Ефим задумался. Меньше всего ему хотелось обидеть добрейшего Птицына. Этот человек-энциклопедия тепло относился буквально ко всем вокруг. И даже когда не встречал взаимности, своего отношения к миру не менял.
Так что он заслуживал зрителей, если вдруг сильно захотел что-то сказать людям.
Птицын взял у Ефима ключ и поднялся наверх, в номер Береславского, а Ефим вышел на улицу искать публику. Машины стояли на охраняемой стоянке, но ни механика Саши, ни Женьки-фотографа, ни водителей около них не оказалось. А жаль – эти парни не отказали бы в его маленькой просьбе.
Положение становилось безвыходным.
«А пойду-ка я куплю водки», – вдруг решил Береславский. В конце концов, водка, легшая на портвейн, способна замаскировать отсутствие народа.
Он пошел обратно в гостиничное кафе.
Там все было по-прежнему: недобрая тетка за стойкой в белом переднике и в белом же колпаке и три маленьких столика, прикрытых серыми несвежими скатертями. И стол был занят опять только один. Но на этот раз за ним сидели четыре девчонки.
Не надо было спрашивать профессию: о ней говорили суперкороткие юбчонки, черные дырчатые колготки и декольте чуть не до пупков. Пупки, кстати, тоже имелись в наличии, все четыре: два с пирсингом, два – традиционных, без дополнительных навесок и приспособлений.
«А почему бы и нет?» – подумал Ефим. Он всегда к ним неплохо относился, хотя услуг ни разу не покупал.
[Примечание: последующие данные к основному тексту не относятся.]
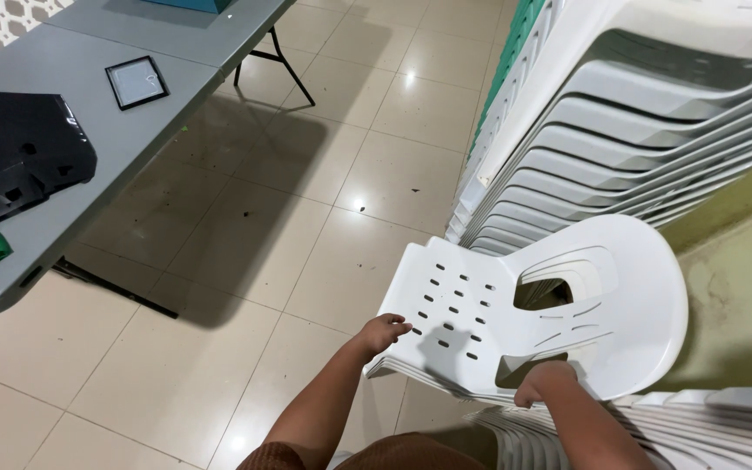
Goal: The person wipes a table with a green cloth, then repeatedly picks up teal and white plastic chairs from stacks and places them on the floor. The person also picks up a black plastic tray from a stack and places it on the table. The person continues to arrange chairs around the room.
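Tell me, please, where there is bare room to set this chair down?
Bare floor lies between the grey table and the chair both hands grip. The right is crowded: chair stacks against the wall.

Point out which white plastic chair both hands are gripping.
The top chair of the near stack: left hand on its seat edge, right hand on its side.
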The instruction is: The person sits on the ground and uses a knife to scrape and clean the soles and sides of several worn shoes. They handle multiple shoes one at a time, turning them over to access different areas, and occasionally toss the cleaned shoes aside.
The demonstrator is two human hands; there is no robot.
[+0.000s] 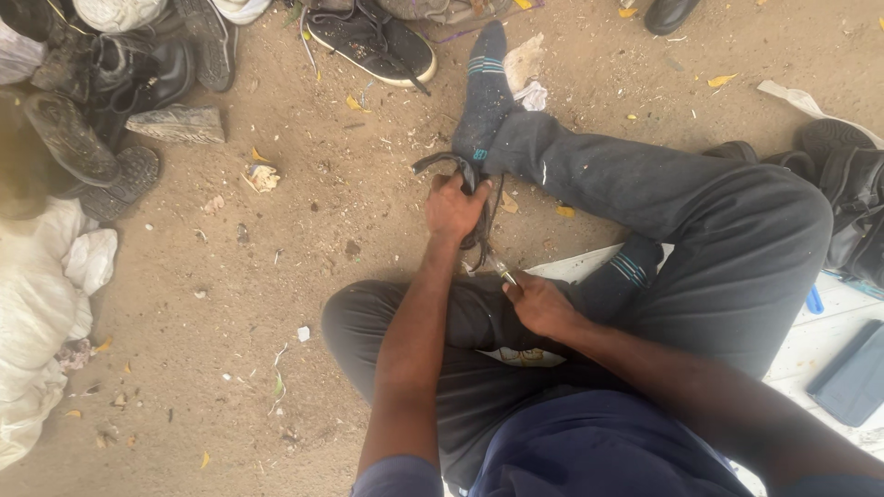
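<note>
I sit on sandy ground with my legs folded, in dark grey trousers and dark socks with light stripes. My left hand (pixel 454 207) is closed on a black strap-like piece (pixel 440 163) beside my sock-clad foot (pixel 485 92), and dark straps hang down from it. My right hand (pixel 539 304) rests on my knee and grips a small metal-tipped tool (pixel 504 271) that points up toward the hanging straps. What the strap piece belongs to is hidden by my hand.
A heap of worn black shoes (pixel 110 83) lies at the top left and a black sneaker (pixel 373 41) at the top centre. White sacks (pixel 41 313) lie at the left. A white board (pixel 829 340) is under me, with a dark flat pouch (pixel 852 373) at the right.
</note>
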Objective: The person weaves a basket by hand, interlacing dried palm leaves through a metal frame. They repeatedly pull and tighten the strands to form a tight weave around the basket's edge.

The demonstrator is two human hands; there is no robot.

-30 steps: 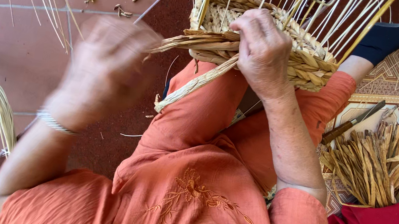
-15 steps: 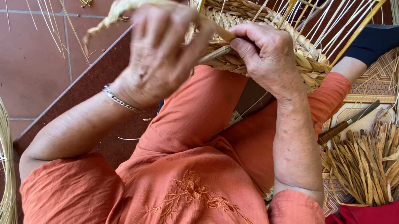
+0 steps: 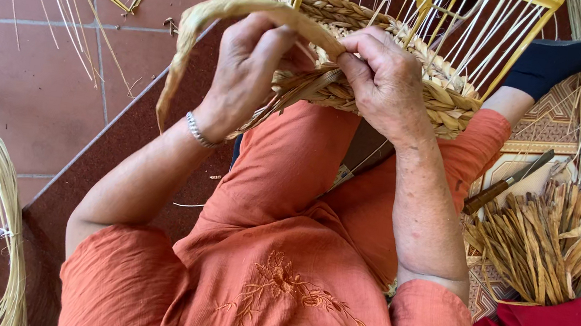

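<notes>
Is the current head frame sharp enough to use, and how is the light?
Head view: sharp, both the left hand and right hand on the woven basket crisp; bright daylight, hard shadow on the tiled floor; no glare.

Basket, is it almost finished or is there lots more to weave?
Only a start is done: the basket has a few woven bands at its base. In hand now, the left hand bends a flat strip in a loop while the right hand pinches it against the rim. Left to do: the thin upright stakes above stand bare, and a pile of strips waits unused.
</notes>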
А что плохо относиться? Если дама сама сделала свой выбор, без насилия и принуждения, то кто может ей запретить распорядиться собственным телом? И насколько в мире увеличится количество сексуальных маньяков, если бы такой запрет каким-то чудом все-таки был осуществлен?
Вслух он спросил:
– Девчонки, вы стихи любите?
Девчонки смущенно хихикнули.
– Любите или нет? – Ефиму нужна была правда, и только правда.
– Смотря какие, – наконец сказала одна, симпатичная полногрудая шатенка. Лет ей было под тридцать, остальные – значительно моложе, хотя, по оценке Береславского, давно перешагнувшие «криминальные» восемнадцать.
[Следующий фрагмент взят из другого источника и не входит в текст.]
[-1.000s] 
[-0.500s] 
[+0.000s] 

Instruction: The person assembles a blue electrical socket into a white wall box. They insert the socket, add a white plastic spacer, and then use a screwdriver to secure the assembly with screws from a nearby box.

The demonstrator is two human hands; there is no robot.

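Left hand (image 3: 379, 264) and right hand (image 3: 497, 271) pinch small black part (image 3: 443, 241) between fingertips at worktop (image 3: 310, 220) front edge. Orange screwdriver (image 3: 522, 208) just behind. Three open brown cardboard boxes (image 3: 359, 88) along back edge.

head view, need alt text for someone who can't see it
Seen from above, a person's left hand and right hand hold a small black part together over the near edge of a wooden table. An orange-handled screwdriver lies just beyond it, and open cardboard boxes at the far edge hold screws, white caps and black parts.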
– Так какие любите? – допытывался профессор. – Может, прочтете?
– Не про любовь, – усмехнулась девица и почему-то поднатянула пониже к коленкам куцую юбчонку.
«Правильно», – подумал Ефим. Выглядывающие между несдвинутых ног розовые трусики его, безусловно, отвлекали.
– Давайте не про любовь, – согласился он.
– Борис Пастернак, – сказала шатенка голосом диктора Левитана. – «К Пильняку».
Иль я не знаю, что, в потемки тычась,
Вовек не вышла б к свету темнота,
И я – урод, и счастье сотен тысяч
Не ближе мне пустого счастья ста?
И разве я не мерюсь пятилеткой,
Не падаю, не подымаюсь с ней?
Но как мне быть с моей грудною клеткой
И с тем, что всякой косности косней?
Напрасно в дни великого совета,
Где высшей страсти отданы места,
Оставлена вакансия поэта:
Она опасна, если не пуста.
– Блеск! – абсолютно искренне восхитился Береславский. – А почему Пастернак?
– Потому что нравится, – не слишком пространно ответила дама.
– А почему «К Пильняку»? – докапывался рекламный профессор, сам ценивший этого не слишком популярного сегодня, тоже в свое время расстрелянного – ну не любит наша Родина внутренне свободных людей! – автора.